Task description:
Output the entire listing that follows verbatim.

━━━━━━━━━━━━━━━━━━━━

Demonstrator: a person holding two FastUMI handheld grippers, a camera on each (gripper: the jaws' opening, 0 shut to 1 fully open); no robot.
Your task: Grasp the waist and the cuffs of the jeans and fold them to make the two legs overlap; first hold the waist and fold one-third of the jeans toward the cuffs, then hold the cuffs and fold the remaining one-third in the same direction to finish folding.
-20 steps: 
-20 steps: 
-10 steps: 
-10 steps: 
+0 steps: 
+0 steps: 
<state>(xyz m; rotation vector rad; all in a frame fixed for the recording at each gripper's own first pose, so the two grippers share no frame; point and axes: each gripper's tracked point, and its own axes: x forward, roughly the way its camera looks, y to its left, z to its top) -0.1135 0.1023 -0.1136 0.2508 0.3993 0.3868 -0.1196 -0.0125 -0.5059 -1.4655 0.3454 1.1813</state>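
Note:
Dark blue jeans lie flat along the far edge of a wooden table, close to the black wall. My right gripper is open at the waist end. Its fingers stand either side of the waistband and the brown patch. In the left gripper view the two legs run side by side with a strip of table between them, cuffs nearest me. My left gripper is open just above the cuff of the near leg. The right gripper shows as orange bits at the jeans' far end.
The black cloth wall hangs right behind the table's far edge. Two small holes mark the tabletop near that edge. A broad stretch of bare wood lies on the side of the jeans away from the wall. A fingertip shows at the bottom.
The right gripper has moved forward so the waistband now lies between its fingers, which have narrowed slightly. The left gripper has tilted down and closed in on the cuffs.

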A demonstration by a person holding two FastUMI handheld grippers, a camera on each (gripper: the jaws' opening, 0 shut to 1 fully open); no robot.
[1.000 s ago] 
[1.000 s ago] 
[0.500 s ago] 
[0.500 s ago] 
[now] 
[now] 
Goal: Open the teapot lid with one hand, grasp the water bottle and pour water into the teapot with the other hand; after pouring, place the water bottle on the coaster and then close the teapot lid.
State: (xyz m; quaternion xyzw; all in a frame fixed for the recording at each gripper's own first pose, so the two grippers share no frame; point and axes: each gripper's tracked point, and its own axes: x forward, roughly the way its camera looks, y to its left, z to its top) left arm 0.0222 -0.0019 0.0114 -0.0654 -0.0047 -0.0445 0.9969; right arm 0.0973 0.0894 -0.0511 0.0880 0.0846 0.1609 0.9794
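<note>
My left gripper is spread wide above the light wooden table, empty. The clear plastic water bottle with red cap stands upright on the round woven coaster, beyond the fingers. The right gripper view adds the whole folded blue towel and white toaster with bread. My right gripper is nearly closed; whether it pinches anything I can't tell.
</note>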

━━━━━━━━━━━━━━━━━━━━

Task output:
Demonstrator: a person holding two FastUMI handheld grippers, a camera on each (gripper: the jaws' opening, 0 shut to 1 fully open); no robot.
Your task: Grasp the waist and the cuffs of the jeans and fold them to make the two legs overlap; first hold the waist and fold one-third of the jeans toward the cuffs, then hold the cuffs and fold the remaining one-third in the same direction to finish folding.
-20 steps: 
-20 steps: 
-10 steps: 
-10 steps: 
+0 steps: 
+0 steps: 
<state>(xyz m; rotation vector rad; all in a frame fixed for the recording at each gripper's own first pose, so the two grippers share no frame; point and axes: each gripper's tracked point, and its own axes: x forward, roughly the way its camera looks, y to its left, z to its top) -0.1135 0.1023 -0.1136 0.2508 0.3993 0.3868 -0.1196 -0.0125 -0.5059 -1.4655 0.3454 1.1813</state>
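Note:
Dark blue jeans lie flat along the far edge of a wooden table, close to the black wall. My right gripper is open at the waist end. Its fingers stand either side of the waistband and the brown patch. In the left gripper view the two legs run side by side with a strip of table between them, cuffs nearest me. My left gripper is open just above the cuff of the near leg. The right gripper shows as orange bits at the jeans' far end.
The black cloth wall hangs right behind the table's far edge. Two small holes mark the tabletop near that edge. A broad stretch of bare wood lies on the side of the jeans away from the wall. A fingertip shows at the bottom.
The right gripper has moved forward so the waistband now lies between its fingers, which have narrowed slightly. The left gripper has tilted down and closed in on the cuffs.
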
A demonstration by a person holding two FastUMI handheld grippers, a camera on each (gripper: the jaws' opening, 0 shut to 1 fully open); no robot.
[1.000 s ago] 
[1.000 s ago] 
[0.500 s ago] 
[0.500 s ago] 
[now] 
[now] 
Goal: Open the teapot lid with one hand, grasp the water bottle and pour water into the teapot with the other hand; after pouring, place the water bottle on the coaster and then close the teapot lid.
State: (xyz m; quaternion xyzw; all in a frame fixed for the recording at each gripper's own first pose, so the two grippers share no frame; point and axes: each gripper's tracked point, and its own axes: x forward, roughly the way its camera looks, y to its left, z to its top) left arm 0.0222 -0.0019 0.0114 -0.0654 -0.0047 -0.0445 0.9969; right arm 0.0973 0.0894 -0.0511 0.0880 0.0846 0.1609 0.9794
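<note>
My left gripper is spread wide above the light wooden table, empty. The clear plastic water bottle with red cap stands upright on the round woven coaster, beyond the fingers. The right gripper view adds the whole folded blue towel and white toaster with bread. My right gripper is nearly closed; whether it pinches anything I can't tell.
</note>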

Output for this exercise is now complete.